Mélodie

A partir de la fin du XVIème siècle, le discours musical se polarise autours de la mélodie et  de son accompagnement. Dans les camerate italiennes (ces assemblées réunissant des penseurs humanistes), musiciens et  poètes influencés par l'antiquité grecque se mettent en quête d'une meilleure compréhension des textes et de leurs affetti (les affects, les sentiments). Leur réflexion conduit à une rupture avec l'organisation polyphonique (à plusieurs voix) jusqu'alors en vigueur dans le langage musical. L'invention, au tournant du XVIème siècle, de la Basse Continue, permet l'émancipation du registre aigu.
Les compositeurs classiques firent de la mélodie l'élément premier de la dramaturgie musicale, le vecteur des sentiments éprouvés par l'auditeur. Rousseau note ainsi dans ses Ecrits sur la musique, que la mélodie est à la musique ce que le dessin est à la peinture, tandis que l'harmonie se rapproche de la couleur.
Au XXème siècle, la mélodie se détache progressivement de la tonalité. Sous l'influence de la Seconde Ecole de Vienne menée par Schoenberg, Berg et Webern, mélodie et orchestre deviennent un tout indissociable, la couleur mélodique provenant d'abord des coloris orchestraux. Et les compositeurs viennois de qualifier leur invention de "klangfarbenmelodie" : mélodie de timbres et de couleurs. A la même époque en Hongrie, Belà Bartok et Zoltan Kodàly séparent eux aussi la mélodie du discours tonal en revenant aux sources populaires et à la modalité.

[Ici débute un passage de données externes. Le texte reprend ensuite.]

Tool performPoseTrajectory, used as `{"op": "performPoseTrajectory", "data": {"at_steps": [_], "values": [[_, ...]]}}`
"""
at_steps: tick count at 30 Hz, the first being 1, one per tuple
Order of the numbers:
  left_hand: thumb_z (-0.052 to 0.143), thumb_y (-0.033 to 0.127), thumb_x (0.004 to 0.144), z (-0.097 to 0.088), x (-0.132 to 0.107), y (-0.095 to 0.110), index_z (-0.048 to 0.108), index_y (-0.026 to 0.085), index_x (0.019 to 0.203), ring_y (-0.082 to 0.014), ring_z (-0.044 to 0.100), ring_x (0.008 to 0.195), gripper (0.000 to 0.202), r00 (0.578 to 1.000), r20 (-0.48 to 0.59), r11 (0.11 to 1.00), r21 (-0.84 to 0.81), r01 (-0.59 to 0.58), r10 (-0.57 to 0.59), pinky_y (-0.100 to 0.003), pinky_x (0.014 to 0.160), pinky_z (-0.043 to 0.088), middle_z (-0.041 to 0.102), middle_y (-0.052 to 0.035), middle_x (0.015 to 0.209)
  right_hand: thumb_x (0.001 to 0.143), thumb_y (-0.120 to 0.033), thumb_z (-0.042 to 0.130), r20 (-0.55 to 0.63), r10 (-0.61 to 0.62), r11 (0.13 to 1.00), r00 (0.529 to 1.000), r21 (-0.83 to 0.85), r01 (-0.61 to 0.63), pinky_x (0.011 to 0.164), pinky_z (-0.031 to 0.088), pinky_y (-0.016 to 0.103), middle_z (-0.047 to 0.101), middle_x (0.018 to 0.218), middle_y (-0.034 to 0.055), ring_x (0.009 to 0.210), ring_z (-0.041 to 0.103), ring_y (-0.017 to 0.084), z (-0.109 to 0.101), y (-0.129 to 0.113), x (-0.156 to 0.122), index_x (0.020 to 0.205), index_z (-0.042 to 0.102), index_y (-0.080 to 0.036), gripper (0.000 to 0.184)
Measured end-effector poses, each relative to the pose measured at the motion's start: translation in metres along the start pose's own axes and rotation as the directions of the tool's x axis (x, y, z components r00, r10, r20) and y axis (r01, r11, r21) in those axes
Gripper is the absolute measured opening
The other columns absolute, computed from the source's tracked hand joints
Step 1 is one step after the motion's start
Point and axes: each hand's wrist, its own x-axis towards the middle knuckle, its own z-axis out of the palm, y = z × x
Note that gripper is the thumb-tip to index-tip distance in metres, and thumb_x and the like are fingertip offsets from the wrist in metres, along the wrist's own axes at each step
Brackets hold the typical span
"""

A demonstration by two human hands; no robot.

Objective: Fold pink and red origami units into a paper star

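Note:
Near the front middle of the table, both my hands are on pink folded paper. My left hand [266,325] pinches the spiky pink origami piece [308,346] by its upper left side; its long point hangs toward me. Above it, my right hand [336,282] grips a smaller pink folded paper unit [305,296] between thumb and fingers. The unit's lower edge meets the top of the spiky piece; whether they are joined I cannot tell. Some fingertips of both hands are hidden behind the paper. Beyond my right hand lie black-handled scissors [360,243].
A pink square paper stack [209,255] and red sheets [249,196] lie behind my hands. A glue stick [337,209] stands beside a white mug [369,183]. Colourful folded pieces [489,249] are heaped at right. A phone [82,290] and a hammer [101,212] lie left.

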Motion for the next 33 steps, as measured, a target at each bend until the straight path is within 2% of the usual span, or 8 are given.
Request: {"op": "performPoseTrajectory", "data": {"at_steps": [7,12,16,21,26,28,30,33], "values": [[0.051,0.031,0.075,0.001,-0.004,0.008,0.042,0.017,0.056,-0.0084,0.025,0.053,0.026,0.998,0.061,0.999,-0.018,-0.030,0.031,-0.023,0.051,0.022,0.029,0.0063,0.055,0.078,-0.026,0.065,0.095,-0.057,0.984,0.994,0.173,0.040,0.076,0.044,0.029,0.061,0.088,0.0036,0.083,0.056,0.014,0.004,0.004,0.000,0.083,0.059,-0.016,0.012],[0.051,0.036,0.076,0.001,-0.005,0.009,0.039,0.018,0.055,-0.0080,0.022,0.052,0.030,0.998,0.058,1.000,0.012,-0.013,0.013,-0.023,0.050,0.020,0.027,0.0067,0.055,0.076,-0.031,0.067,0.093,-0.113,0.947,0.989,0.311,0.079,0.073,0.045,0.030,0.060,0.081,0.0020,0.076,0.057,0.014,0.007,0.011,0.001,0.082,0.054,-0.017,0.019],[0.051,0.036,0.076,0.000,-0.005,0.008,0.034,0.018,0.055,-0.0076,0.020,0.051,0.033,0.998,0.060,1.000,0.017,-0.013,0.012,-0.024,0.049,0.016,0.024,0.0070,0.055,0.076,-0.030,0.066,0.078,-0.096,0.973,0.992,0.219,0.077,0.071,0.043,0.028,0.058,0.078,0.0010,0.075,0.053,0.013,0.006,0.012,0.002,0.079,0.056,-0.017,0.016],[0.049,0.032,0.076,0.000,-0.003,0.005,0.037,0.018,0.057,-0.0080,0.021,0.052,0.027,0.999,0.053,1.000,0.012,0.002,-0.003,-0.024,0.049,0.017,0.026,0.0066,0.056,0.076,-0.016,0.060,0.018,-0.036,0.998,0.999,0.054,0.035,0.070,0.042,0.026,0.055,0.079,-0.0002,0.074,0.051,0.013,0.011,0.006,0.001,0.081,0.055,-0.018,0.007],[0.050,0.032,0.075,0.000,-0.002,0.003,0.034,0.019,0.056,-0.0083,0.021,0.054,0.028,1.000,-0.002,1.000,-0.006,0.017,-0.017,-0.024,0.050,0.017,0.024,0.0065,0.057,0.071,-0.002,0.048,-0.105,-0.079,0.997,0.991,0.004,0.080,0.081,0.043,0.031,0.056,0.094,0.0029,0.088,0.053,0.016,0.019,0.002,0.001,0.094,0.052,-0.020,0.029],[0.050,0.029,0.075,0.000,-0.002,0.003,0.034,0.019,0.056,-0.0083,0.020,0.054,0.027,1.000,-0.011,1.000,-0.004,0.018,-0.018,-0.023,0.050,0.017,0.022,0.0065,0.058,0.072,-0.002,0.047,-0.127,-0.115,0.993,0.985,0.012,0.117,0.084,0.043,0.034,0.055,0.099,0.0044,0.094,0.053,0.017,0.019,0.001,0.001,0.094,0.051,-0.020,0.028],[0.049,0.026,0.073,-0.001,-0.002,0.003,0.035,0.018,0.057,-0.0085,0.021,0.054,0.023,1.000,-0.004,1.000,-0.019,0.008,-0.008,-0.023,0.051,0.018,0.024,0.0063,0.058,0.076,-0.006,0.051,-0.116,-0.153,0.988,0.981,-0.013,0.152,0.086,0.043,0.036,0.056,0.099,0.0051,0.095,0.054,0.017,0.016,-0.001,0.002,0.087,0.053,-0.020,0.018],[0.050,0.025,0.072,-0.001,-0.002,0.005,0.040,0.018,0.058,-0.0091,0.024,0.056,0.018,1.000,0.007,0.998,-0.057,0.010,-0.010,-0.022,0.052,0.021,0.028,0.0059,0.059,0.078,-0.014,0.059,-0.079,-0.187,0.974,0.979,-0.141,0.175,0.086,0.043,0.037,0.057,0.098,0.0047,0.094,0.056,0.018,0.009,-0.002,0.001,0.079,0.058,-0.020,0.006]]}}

A la mélodie comme forme, s'adjoint la mélodie comme genre. Pendant français du Lied germanique, la mélodie trouve son plein essor à la fin du romantisme. En 1841, Berlioz, grand admirateur de ses contemporains allemands livrait ses Nuits d'été pour mezzo-soprano et orchestre sur des poèmes de Théophile Gautier. Trente ans plus tard, la collaboration entre poètes symbolistes et musiciens permet l'apogée du genre. La quête d'un langage musical autant que poétique, omniprésente dans l'œuvre des poètes français, suscite l'intérêt de Fauré, Chausson, Debussy ou Ravel. Leurs mélodies au carrefour de la langue et du son, s'imposent comme l'acmé du symbolisme, participant ainsi au renouveau de la musique française.